What the exercise asks –
The response should consist of the data reproduced word for word.

Given information –
◇ ◇ ◇
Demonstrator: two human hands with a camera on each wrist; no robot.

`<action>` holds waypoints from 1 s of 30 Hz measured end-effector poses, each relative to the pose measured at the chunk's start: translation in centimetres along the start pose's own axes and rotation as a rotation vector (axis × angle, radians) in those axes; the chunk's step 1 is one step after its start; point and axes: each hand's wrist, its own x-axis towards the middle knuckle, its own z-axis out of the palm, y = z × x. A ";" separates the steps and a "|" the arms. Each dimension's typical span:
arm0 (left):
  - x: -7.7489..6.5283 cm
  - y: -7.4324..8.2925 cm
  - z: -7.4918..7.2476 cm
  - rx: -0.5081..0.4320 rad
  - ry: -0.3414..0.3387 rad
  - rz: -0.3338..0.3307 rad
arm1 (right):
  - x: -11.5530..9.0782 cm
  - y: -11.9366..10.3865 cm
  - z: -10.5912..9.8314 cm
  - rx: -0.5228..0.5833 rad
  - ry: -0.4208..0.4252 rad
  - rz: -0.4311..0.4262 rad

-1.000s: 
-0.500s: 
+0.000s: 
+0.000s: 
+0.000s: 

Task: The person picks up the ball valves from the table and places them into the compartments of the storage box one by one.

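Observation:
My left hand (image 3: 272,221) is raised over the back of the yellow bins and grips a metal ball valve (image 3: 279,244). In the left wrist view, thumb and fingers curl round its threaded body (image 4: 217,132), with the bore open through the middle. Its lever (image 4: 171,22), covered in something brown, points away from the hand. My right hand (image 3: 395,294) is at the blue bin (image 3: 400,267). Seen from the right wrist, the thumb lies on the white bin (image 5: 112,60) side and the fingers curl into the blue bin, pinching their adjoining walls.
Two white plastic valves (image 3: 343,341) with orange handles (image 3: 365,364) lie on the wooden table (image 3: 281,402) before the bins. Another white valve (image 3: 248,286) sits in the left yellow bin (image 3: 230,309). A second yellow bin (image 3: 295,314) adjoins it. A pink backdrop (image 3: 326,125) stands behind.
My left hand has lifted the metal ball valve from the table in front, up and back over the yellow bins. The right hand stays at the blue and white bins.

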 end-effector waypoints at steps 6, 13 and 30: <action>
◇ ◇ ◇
Completed task –
Demonstrator: two human hands with a camera on each wrist; no robot.

`<action>` holds waypoints from 1 s of 30 Hz measured end-effector poses, each relative to the pose measured at the chunk's start: translation in centimetres along the start pose's own axes and rotation as a rotation vector (axis × angle, radians) in those axes; the chunk's step 1 is one step after its start; point and axes: each hand's wrist, its own x-axis towards the middle knuckle, its own z-axis out of the palm, y = z × x. A ";" separates the steps and a "|" the arms. Each dimension's typical span:
arm0 (left):
  - x: -7.7489..6.5283 cm
  - y: -7.4324..8.2925 cm
  - z: -7.4918..7.2476 cm
  - rx: -0.5081..0.4320 rad
  - ry: -0.3414..0.3387 rad
  - rz: -0.3338..0.3307 rad
arm1 (right):
  - x: -11.5530..9.0782 cm
  - y: -11.9366..10.3865 cm
  - z: -10.5912..9.8314 cm
  - rx: -0.5228..0.5833 rad
  - ry: -0.4208..0.4252 rad
  - rz: -0.4311..0.4262 rad

-1.000s: 
-0.500s: 
+0.000s: 
+0.000s: 
+0.000s: 

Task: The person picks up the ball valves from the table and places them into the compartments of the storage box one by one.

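Observation:
My left hand (image 3: 272,221) is raised over the back of the yellow bins and grips a metal ball valve (image 3: 279,244). In the left wrist view, thumb and fingers curl round its threaded body (image 4: 217,132), with the bore open through the middle. Its lever (image 4: 171,22), covered in something brown, points away from the hand. My right hand (image 3: 395,294) is at the blue bin (image 3: 400,267). Seen from the right wrist, the thumb lies on the white bin (image 5: 112,60) side and the fingers curl into the blue bin, pinching their adjoining walls.
Two white plastic valves (image 3: 343,341) with orange handles (image 3: 365,364) lie on the wooden table (image 3: 281,402) before the bins. Another white valve (image 3: 248,286) sits in the left yellow bin (image 3: 230,309). A second yellow bin (image 3: 295,314) adjoins it. A pink backdrop (image 3: 326,125) stands behind.
My left hand has lifted the metal ball valve from the table in front, up and back over the yellow bins. The right hand stays at the blue and white bins.
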
 end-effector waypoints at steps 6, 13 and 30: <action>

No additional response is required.